第45話
夕闇が迫る頃
土方さんはさくらと腕を組んでソワレへ出掛けて行った。ソワレはVIP専用の上映会で招待客しか入れない。レッドカーペットでは美しい女性が撮影を求められる。この場所で最高に美しく着飾ることが女性のステータスであり、その女性を同伴することが男性のステータスでもある。VIPばかりのこの場所はビジネスの場としても大きな役割を果たしている。
僕達は違う会場を見て回ることにした。
子供達は見るもの全てが目新しく、大興奮だった。ベビーシッターとして一人、秘書の方についてもらって助かった。
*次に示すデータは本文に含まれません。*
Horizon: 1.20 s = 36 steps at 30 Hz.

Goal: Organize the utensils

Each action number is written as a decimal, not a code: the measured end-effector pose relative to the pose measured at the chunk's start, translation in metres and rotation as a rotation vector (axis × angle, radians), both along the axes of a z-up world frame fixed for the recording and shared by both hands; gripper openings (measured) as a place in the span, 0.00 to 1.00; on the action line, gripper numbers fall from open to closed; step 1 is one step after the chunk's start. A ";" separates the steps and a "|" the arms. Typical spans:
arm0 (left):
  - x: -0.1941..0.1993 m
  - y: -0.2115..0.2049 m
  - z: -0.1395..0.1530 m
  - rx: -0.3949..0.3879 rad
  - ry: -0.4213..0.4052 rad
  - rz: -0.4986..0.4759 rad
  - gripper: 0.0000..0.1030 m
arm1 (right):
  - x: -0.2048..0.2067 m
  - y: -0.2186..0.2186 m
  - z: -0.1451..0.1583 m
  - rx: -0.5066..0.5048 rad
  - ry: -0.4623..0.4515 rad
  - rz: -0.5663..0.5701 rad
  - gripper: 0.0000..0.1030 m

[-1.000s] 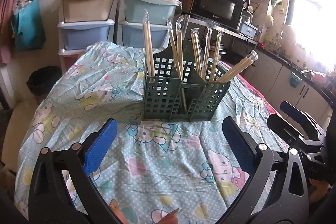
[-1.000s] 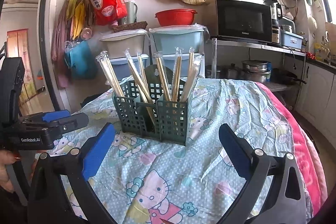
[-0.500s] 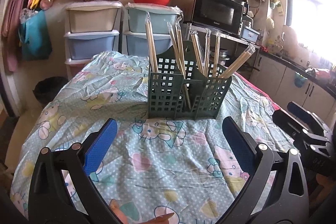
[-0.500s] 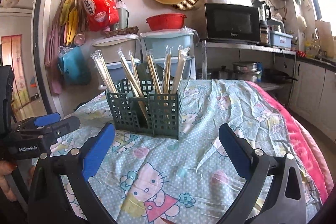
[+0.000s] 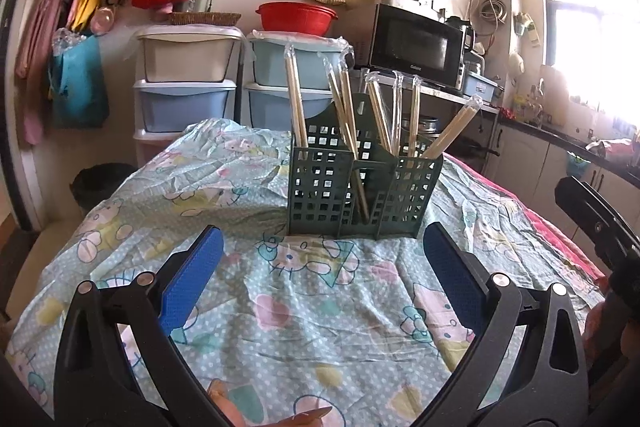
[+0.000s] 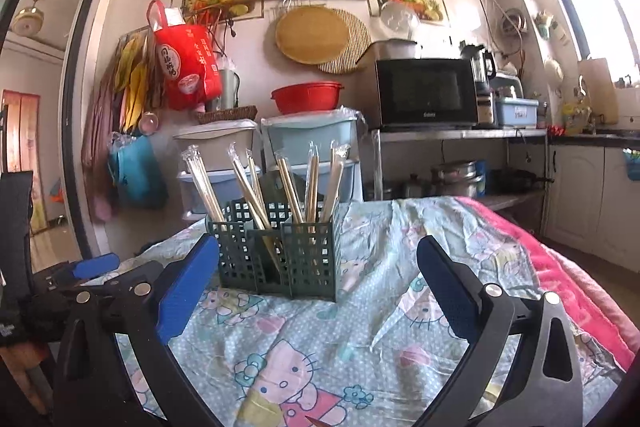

「みんな、はぐれないように気を付けてね。手を繋いで」
子供が好きな人みたいで良かった。安心して任せられる。彼女は白石さん。美人だ。巨乳だ。
「藤木さんのお子さんはみんな可愛いですね」
「いやぁ、元気すぎて大変ですけどね」
「子供らしくていいですよ。旦那様も素敵な方だし、奥様羨ましいなぁ」
「いやぁ……」
い、いかん、デレる……。
出掛ける少し前
土方さんはさくらを部屋へ呼んだ。
「さくらくん、君にひとつお願いがあります」
「はい、なんでしょう?」
「今夜のパーティーにミシェルという人が来ます」
一枚の写真を差し出す。ロマンスグレーの紳士が写っていた。
「この人を探してエスコートして来て欲しいんです」
「お連れするのですか?」
「そう、連れてきて欲しいのです。実はミシェルさんは優秀な実業家で、私達は彼と一緒に仕事がしたいのです。ですが、彼は少々気難しい人で、アプローチしてもなかなか会ってくれません。そこで、彼の事をいろいろと調べてみると、どうやら美人に弱いようでね。まぁ、男はみんなそうなんだけど」
「それで私を?」
「そうなんだ。君のセクシャルを利用するようで申し訳ない。嫌なら断ってくれてもいい」
ここまで来て断るなんて出来ない。
土方さん、確信犯だよねー!と、後でさくらが話してくれた。
「わかりました。ご期待に添えるよう頑張ります」
「ありがとう!助かるよ」
きっと、この強引さと大胆さがあの大財閥を作ったんだろうな。
会場へ着くと土方さんはBarで待っていると言い、さくらと別れた。しばらく歩き回ると、視線の先に写真の男性を見つけた。
「こんばんは、ミシェルさん」
「やぁ、これは素晴らしい東洋の真珠!こんばんはマドモアゼル。どうして私の名を?」
「土方さんという方に頼まれて来ました。あなたにお会いしたいそうです」
「ヒジカタサン?」
「はい」
「キミが連れていってくれるの?」
「はい、あちらのBarでお待ちです」
「ふぅん、そう……じゃあ、行こうか」
そう言ってミシェル氏は肘を差し出した。
さくらは腕をからめ、ゆっくり歩き出した。
Barで待っていた土方さんが二人を見つけて手を挙げる。
「ミシェルさん、こんばんは。土方と申します」
「こんばんはムッシュ土方。私に何か御用ですか?」
「ええ、あなたにお会いできて本当に嬉しい。しかし、その前に。私の宝石を返していただけますか?」
土方さんはそう言って、さくらに手を差し伸べた。
「あぁ、これは失礼」
「ありがとう、さくらくん。思った通り君は素晴らしい」
さくらは笑顔で応え「では失礼します」と、その場を後にした。
ミシェル氏が名残惜しそうに手を振った。